Associated Press

Laborers' Boss Cleared of Mob Ties

By Will Lester
Associated Press Writer

March 9, 1999

WASHINGTON (AP) -- The president of the Laborers union, Arthur Coia, was cleared Tuesday by an independent hearing officer of charges he had ties to organized crime but was fined on a separate ethics violation. Hearing officer Peter Vaira, hired by the union with the approval of the Justice Department in a 1995 agreement allowing the union to police itself, made the ruling after an internal investigation of corruption within the Laborers' ranks.

Coia was found liable for violating the union's ethical practices code in purchasing a personal car in a joint arrangement from a dealer who leased cars to the union. Coia was fined $100,000. A lawyer from Providence, R.I., who has been fervent political supporter of President Clinton, Coia became the 350,000-member union's president in 1993 after rising through its staff ranks. With its major strength in the Midwest, the union represents employees in construction, service and public jobs such as digging tunnels, pouring cement and loading mail.

In the 1980s President Reagan's Commission on Organized Crime accused the Laborers of having mob ties. To avoid federal racketeering charges, the union signed the 1995 agreement with the Justice Department to sweep its ranks of corruption. The union's general counsel, Michael Bearse, said Vaira's decision "speaks well of our investigatory and disciplinary process." It was significant that all the allegations of organized crime involvement were dismissed, Bearse said.

Federal officials, however, said they were "disappointed with the decision" but did not criticize the investigation leading up to it. Scott Lassar, the U.S. attorney for the Northern District of Illinois, and James K. Robinson, head of the Justice Department's criminal division, said in a joint statement they "believe the opinion contains serious factual and legal errors."

The charge against Coia was brought by Robert Luskin, a former Justice Department organized crime prosecutor who was hired by the union to head its internal cleanup. Lassar and Robinson said they would discuss Vaira's opinion with lawyers for the union and encourage Luskin to appeal it. The internal union appellate officer is W. Neil Eggleston, a former chief appellate attorney in the U.S. Attorney's office of the Southern District of New York. Vaira was a former federal prosecutor in Pennsylvania.

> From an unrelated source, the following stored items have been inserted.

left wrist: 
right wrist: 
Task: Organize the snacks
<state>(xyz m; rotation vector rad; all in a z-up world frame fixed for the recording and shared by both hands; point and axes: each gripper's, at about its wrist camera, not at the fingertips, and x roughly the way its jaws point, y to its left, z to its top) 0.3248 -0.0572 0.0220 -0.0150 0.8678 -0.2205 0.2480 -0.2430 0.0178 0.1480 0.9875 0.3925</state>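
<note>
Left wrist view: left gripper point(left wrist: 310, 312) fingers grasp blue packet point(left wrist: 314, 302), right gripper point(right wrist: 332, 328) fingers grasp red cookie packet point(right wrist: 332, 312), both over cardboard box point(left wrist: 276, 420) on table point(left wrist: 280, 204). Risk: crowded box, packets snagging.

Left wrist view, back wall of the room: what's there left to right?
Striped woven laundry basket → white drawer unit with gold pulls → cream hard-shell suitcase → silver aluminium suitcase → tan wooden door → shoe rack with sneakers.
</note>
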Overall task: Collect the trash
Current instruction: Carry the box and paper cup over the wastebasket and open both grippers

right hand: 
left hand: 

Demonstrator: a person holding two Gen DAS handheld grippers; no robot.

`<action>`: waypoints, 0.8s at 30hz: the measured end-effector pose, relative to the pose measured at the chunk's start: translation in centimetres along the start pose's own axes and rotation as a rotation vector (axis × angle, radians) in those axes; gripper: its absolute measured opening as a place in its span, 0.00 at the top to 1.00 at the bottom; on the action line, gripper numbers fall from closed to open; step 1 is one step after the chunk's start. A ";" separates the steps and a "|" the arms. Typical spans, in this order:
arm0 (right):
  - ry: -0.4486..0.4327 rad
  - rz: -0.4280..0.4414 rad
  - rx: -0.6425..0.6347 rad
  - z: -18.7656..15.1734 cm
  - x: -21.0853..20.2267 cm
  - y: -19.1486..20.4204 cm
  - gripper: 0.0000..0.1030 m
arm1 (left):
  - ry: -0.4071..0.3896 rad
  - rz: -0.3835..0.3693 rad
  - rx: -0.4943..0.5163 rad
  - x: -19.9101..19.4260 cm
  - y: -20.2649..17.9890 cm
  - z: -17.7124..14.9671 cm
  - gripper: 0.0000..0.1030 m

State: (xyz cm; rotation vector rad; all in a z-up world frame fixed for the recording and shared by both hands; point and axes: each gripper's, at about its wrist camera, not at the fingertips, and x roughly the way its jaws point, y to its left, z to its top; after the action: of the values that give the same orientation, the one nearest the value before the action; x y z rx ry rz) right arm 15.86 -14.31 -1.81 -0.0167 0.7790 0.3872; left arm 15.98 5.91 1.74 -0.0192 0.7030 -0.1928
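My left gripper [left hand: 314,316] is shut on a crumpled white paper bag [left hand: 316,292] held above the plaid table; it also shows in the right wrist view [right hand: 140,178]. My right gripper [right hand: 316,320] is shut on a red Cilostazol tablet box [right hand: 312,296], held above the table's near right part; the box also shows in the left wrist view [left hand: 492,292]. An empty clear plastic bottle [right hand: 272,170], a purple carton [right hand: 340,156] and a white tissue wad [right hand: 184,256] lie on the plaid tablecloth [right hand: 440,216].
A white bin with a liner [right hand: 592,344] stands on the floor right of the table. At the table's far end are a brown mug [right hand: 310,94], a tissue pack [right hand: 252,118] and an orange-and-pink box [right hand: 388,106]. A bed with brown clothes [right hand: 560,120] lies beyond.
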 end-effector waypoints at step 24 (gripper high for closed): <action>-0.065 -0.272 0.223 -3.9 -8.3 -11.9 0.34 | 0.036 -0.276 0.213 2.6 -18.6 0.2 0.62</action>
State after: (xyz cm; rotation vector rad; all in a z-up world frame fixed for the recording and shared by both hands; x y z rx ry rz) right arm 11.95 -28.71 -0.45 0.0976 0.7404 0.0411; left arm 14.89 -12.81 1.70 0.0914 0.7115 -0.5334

The Justice Department retained the right under the 1995 agreement to prosecute union officers and seize control of the union if the government is dissatisfied with the internalcleanup. Luskin said he would talk with federal officials about the case and their request that he appeal. But he said he doesn't believe the Tuesday decision would jeopardize the union's arrangement with the federal government to police itself. "What we promised the government was not any particular result, but a fair, credible, aggressive and thorough process," Luskin said. He noted the union has removed about 200 officials and members during the internal sweep.

Coia released a statement noting that the union's investigation has spared no one. "Now my focus is on the future, not on the past," he said. "I remain totally committed to our reform ...." Coia's lawyer, Howard Gutman, said the evidence was convincing that Coia was not involved with organized crime. "The evidence demonstrated overwhelmingly that Coia has never been controlled by the mob, and in fact the mob despises Arthur," Gutman said.